D'autre part, le Conseil National d'Évaluation de la Politique de Développement Social (Coneval) a publié les résultats d'une enquête réalisée auprès d'un million de bénéficiaires de la Croix Nationale contre la Faim, une stratégie gouvernementale créée en 2013 qui vise à donner une solution structurelle et permanente à un grave problème qui existe au Mexique : la faim. Bien que ce programme ait réduit la carence alimentaire de 100 à 42,5 %, le même Coneval indique que des mécanismes doivent être trouvés pour réaliser une réduction de la pauvreté plus large qui implique 55 millions de personnes.
Gaspillage global
Selon la FAO, les fruits sont les aliments les plus gaspillés au monde.

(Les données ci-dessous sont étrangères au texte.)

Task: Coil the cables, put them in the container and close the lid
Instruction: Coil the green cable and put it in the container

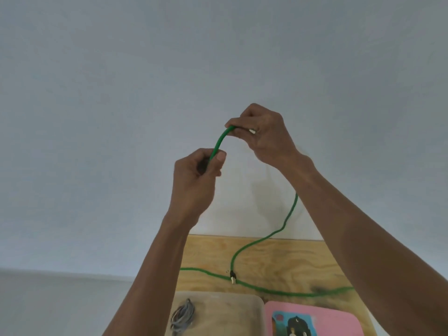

Chaque année, 1 300 millions de tonnes sont jetées sans être consommées, ce qui équivaut à 44 % de la production. D'autres aliments à fort gaspillage sont les tubercules (20 %), les céréales (19 %) et le lait (8 % de gaspillage mondial).
Planète épuisée
Selon l'organisation Global Footprint Network (GFN), le 13 août dernier, la consommation des plus de 7 milliards de personnes qui peuplent la Terre a épuisé les ressources naturelles que la planète est capable de produire en 2015. C'est-à-dire qu'à partir de ce moment, toutes les ressources que nous dépensons dépassent la capacité de production terrestre. (GFN estime que l'humanité a actuellement besoin de 1,6 planètes pour soutenir son modèle de consommation. Et il faudra deux planètes d'ici 2030).
Dégâts collatéraux
Le gaspillage alimentaire ne représente pas seulement des pertes humaines et économiques ; il implique également l'utilisation inutile de l'eau, de la terre, de l'énergie, des matériaux d'emballage, de produits chimiques, de fertilisants et de pesticides, ainsi que du carburant utilisé pour le transport de la nourriture, parmi de nombreux autres déchets collatéraux. Ce gaspillage est un risque pour l'environnement en raison de l'augmentation du méthane et d'autres gaz à effet de serre causés par la putréfaction des aliments.